Task requirements
Reproduction of part of the material below, pictures omitted: copy exactly, and only, the lines starting with the one with "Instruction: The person" and going on through the one with "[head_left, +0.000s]".

Listed records
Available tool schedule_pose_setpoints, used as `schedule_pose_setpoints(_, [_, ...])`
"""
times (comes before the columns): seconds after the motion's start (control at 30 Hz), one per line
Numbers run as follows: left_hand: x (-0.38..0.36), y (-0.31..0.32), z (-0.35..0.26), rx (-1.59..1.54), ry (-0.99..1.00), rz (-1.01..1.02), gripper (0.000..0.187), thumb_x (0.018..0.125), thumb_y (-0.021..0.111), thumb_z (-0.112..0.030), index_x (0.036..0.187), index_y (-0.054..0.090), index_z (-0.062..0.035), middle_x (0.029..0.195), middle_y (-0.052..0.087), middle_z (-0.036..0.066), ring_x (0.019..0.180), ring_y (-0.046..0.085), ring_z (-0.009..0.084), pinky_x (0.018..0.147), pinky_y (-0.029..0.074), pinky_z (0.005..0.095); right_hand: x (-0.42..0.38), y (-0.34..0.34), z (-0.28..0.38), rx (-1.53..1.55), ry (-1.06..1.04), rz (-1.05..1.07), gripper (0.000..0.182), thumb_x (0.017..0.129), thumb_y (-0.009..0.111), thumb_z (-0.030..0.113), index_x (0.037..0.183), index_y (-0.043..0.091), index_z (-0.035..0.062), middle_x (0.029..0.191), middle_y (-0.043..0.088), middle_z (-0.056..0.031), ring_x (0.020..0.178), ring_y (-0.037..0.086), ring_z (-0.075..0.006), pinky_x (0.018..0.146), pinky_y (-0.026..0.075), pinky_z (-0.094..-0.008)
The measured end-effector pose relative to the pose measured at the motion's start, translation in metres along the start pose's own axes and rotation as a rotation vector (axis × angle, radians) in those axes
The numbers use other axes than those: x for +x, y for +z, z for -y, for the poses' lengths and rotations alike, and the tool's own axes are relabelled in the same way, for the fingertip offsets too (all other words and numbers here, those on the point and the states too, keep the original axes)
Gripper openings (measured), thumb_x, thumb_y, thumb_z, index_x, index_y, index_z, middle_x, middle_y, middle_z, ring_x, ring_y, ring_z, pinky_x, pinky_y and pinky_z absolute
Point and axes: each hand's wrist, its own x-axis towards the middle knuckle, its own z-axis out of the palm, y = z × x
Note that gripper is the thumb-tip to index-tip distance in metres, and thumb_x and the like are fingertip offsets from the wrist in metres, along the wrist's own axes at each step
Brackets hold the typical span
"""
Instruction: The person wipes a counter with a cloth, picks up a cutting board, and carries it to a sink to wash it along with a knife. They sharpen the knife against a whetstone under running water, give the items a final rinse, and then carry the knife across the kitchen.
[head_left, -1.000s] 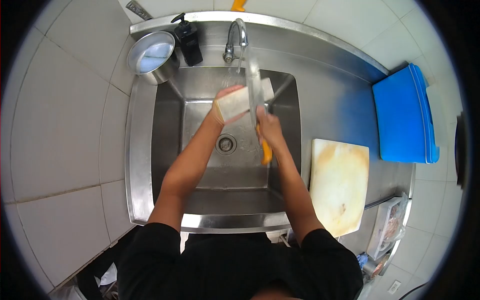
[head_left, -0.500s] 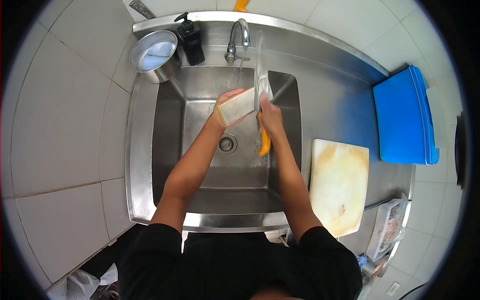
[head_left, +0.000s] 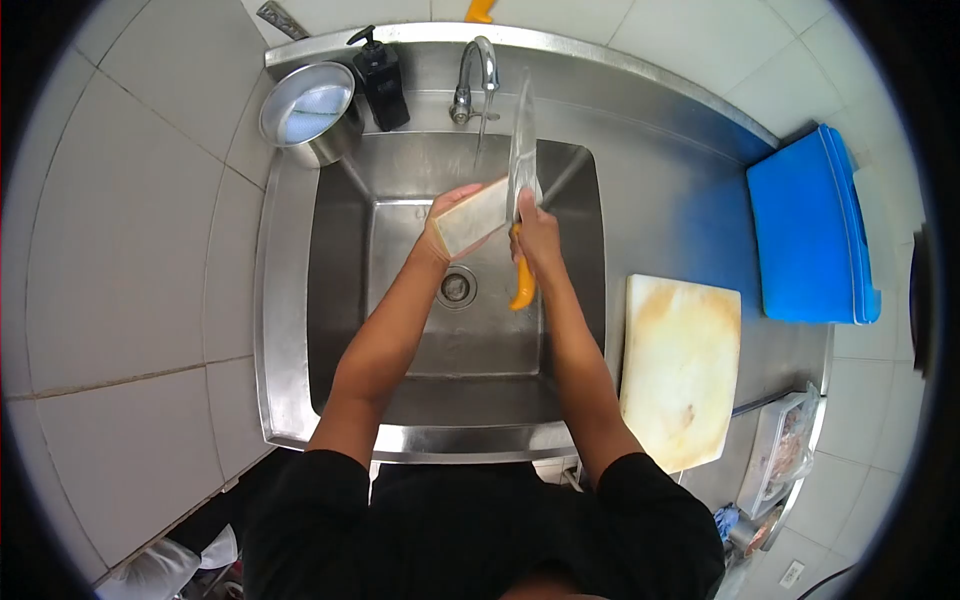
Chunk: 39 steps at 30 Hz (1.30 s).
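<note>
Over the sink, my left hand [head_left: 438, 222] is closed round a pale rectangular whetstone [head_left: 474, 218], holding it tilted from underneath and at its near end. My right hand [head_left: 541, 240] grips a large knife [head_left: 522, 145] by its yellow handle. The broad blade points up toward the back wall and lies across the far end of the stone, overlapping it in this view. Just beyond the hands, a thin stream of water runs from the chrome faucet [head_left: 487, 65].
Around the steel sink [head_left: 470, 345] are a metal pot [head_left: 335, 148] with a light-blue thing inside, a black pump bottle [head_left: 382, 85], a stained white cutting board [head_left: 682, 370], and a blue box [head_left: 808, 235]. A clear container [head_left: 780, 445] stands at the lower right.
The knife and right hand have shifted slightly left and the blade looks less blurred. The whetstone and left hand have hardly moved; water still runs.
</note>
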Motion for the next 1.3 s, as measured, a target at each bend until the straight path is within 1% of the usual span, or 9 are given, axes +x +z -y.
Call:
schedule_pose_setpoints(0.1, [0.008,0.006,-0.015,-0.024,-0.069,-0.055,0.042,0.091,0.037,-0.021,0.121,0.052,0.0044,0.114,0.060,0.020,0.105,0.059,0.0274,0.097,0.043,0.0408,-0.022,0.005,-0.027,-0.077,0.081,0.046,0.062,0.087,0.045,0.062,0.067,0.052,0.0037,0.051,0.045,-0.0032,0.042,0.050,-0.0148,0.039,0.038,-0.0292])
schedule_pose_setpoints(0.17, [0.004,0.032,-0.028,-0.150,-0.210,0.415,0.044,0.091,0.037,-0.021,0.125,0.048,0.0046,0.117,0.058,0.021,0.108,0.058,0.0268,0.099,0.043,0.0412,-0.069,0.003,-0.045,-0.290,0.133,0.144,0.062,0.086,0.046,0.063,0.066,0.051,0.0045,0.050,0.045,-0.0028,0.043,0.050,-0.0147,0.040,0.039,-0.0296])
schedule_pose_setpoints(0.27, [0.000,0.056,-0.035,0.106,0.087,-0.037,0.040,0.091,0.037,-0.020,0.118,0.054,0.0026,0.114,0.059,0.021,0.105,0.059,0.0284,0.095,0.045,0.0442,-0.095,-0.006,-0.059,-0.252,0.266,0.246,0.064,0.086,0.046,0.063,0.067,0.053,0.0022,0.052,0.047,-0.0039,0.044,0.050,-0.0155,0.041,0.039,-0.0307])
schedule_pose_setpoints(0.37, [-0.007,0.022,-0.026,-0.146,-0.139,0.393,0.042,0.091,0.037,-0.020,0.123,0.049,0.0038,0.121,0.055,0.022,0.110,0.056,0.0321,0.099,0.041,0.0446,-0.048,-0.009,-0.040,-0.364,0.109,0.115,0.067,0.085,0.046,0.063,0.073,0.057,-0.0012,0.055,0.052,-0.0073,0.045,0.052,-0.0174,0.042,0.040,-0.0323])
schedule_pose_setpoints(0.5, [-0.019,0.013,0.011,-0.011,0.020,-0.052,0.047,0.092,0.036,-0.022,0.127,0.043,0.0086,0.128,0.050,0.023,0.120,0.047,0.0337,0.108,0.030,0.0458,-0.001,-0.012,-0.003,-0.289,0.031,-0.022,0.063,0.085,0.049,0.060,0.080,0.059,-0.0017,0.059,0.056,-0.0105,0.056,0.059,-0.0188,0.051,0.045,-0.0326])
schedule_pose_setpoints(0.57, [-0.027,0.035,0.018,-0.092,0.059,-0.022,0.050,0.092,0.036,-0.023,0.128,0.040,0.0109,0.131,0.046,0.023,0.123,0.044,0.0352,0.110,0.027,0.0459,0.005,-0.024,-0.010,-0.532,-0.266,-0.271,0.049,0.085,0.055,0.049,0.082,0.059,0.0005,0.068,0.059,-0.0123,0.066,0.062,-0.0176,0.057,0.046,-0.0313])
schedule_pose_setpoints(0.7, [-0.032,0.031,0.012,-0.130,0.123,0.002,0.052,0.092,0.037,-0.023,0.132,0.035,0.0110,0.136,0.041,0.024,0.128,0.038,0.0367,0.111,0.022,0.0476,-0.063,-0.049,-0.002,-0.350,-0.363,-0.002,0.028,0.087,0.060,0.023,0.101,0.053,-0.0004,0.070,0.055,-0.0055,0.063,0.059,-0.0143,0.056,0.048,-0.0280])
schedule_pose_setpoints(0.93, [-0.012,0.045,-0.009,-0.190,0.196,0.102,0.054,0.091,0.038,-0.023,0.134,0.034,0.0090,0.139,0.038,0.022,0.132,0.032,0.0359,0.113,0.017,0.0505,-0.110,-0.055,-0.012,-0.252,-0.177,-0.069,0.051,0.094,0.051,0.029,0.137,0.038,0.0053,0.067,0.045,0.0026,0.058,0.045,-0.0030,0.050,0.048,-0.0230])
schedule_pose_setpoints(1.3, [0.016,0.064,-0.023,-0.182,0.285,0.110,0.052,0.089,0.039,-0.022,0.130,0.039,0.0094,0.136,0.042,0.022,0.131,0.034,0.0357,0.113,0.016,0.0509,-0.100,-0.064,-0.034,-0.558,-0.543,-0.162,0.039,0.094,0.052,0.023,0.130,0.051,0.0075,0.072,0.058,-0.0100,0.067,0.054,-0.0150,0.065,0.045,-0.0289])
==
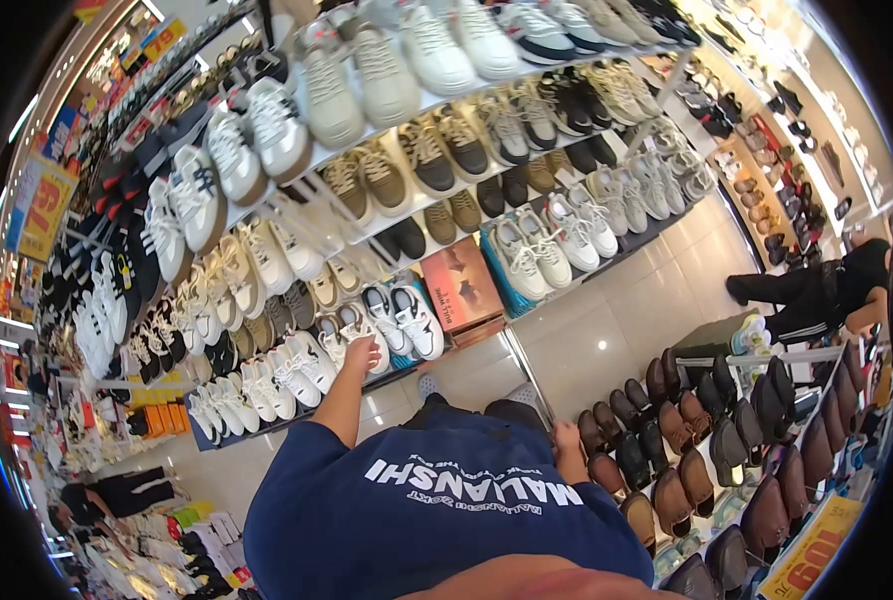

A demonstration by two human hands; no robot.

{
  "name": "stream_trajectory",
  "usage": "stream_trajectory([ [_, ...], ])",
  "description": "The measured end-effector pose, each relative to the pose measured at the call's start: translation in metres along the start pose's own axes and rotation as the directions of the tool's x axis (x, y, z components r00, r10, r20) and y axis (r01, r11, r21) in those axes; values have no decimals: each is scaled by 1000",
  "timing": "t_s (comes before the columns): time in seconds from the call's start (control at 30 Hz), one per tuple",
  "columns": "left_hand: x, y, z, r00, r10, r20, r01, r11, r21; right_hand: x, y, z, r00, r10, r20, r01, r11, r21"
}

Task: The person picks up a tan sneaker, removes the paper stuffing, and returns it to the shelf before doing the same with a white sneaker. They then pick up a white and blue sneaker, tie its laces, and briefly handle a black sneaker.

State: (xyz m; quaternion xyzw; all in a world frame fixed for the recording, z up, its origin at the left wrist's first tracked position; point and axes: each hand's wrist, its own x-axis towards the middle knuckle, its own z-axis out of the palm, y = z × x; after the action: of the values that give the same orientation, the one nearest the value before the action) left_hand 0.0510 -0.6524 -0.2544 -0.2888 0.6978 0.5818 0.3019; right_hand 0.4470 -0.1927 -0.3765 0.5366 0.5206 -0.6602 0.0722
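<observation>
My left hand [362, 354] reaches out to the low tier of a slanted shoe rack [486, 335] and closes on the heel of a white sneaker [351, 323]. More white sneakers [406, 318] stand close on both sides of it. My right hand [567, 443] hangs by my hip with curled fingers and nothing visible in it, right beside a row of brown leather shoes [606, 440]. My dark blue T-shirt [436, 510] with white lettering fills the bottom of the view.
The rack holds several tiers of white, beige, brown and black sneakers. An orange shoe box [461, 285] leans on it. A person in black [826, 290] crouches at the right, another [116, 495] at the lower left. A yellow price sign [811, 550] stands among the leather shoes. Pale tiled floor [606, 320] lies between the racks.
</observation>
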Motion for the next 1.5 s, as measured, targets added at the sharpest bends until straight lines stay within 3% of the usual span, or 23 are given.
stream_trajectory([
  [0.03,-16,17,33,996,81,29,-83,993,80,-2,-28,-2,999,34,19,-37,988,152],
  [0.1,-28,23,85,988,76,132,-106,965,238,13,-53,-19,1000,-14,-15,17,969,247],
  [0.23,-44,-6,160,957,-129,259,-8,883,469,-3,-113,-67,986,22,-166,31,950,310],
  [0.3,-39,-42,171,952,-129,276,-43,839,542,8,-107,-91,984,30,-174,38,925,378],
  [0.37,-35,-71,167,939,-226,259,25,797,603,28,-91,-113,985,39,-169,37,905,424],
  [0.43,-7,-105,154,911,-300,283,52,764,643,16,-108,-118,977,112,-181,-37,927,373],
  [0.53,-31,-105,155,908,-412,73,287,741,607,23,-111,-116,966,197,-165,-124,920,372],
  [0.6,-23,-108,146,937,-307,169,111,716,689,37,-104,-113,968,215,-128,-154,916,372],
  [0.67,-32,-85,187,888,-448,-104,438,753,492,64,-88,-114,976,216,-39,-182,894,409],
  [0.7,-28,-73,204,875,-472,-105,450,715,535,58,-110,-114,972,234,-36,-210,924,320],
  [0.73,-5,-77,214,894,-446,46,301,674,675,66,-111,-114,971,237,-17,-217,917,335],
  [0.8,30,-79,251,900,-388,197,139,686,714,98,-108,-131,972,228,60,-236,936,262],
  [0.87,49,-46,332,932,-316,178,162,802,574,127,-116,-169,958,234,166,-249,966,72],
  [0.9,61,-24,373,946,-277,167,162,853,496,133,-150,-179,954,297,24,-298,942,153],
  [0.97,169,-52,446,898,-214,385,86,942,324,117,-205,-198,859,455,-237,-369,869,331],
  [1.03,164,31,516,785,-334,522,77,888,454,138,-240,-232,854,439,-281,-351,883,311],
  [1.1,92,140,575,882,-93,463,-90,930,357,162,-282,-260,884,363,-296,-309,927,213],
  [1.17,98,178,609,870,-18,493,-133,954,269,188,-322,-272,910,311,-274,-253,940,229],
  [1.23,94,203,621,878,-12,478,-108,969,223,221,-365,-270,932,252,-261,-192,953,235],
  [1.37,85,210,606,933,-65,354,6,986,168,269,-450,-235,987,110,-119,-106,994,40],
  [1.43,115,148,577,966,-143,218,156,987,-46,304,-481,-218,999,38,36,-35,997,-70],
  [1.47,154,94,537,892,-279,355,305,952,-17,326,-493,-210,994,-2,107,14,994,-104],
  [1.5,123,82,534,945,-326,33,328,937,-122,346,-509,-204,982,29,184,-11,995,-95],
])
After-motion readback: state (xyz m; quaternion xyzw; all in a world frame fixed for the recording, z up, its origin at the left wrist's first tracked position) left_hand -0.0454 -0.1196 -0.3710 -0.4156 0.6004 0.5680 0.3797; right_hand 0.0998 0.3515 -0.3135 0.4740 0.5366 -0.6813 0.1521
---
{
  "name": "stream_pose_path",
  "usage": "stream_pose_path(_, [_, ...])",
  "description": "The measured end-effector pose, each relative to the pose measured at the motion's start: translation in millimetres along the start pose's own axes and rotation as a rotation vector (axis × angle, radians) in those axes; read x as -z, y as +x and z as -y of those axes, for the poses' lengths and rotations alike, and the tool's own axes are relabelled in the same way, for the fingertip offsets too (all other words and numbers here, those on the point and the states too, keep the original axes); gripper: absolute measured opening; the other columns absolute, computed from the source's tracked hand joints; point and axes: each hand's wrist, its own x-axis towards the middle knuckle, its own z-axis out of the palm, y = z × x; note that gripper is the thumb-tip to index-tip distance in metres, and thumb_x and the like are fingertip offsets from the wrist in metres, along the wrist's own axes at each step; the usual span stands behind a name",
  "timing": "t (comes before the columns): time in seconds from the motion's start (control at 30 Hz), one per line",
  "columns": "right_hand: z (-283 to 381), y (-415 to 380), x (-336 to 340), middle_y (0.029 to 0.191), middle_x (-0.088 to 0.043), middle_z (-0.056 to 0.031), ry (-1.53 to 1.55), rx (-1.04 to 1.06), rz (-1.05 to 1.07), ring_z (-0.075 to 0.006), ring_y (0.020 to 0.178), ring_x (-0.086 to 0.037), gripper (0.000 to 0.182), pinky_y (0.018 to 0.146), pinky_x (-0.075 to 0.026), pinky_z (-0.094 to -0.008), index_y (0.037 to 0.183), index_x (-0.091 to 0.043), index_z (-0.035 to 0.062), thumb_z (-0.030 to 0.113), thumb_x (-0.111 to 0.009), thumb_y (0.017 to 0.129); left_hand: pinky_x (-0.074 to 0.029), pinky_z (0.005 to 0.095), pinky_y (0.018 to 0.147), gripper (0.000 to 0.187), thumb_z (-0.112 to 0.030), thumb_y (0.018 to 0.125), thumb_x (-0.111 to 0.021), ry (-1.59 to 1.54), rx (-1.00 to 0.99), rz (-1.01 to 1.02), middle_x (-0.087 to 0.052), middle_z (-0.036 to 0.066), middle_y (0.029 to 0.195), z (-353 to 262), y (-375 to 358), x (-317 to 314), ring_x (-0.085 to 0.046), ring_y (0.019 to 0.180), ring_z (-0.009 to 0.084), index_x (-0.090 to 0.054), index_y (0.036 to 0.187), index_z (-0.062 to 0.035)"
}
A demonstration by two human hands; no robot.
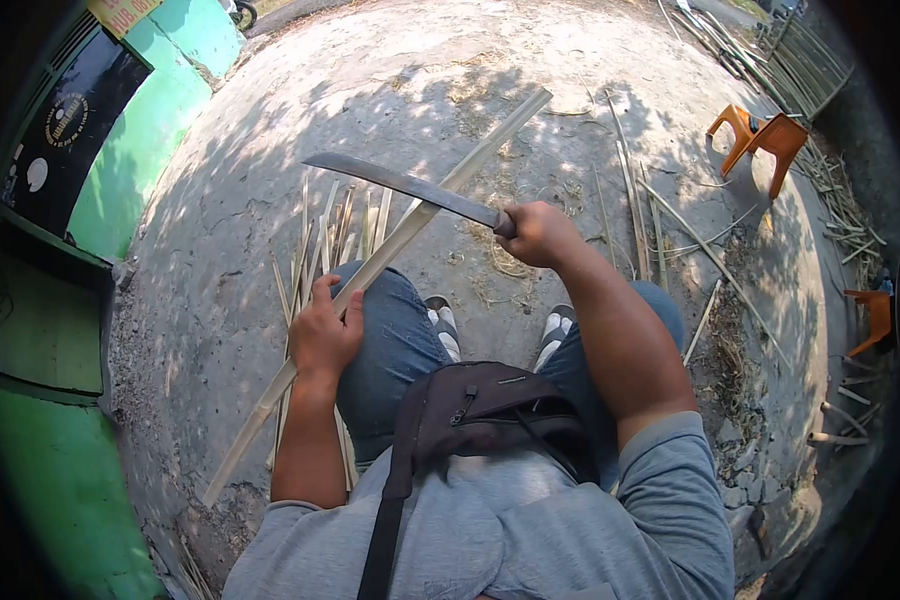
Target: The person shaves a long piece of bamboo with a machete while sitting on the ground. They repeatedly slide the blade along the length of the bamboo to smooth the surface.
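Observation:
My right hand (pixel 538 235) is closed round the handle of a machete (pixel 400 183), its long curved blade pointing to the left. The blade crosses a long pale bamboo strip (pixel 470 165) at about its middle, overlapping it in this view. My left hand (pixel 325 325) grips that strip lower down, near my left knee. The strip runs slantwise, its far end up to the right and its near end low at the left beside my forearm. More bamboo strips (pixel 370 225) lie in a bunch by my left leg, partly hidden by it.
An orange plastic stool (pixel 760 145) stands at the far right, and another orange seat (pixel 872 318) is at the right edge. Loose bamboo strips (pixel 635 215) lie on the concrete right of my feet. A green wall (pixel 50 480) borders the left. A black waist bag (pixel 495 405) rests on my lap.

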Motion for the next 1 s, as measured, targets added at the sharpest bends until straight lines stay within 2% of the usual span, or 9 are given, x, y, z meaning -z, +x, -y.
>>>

Answer to the exercise
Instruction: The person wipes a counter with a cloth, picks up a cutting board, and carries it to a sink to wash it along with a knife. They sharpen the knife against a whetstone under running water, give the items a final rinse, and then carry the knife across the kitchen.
[head_left, -1.000s] 
[head_left, -0.500s] 
[head_left, +0.000s] 

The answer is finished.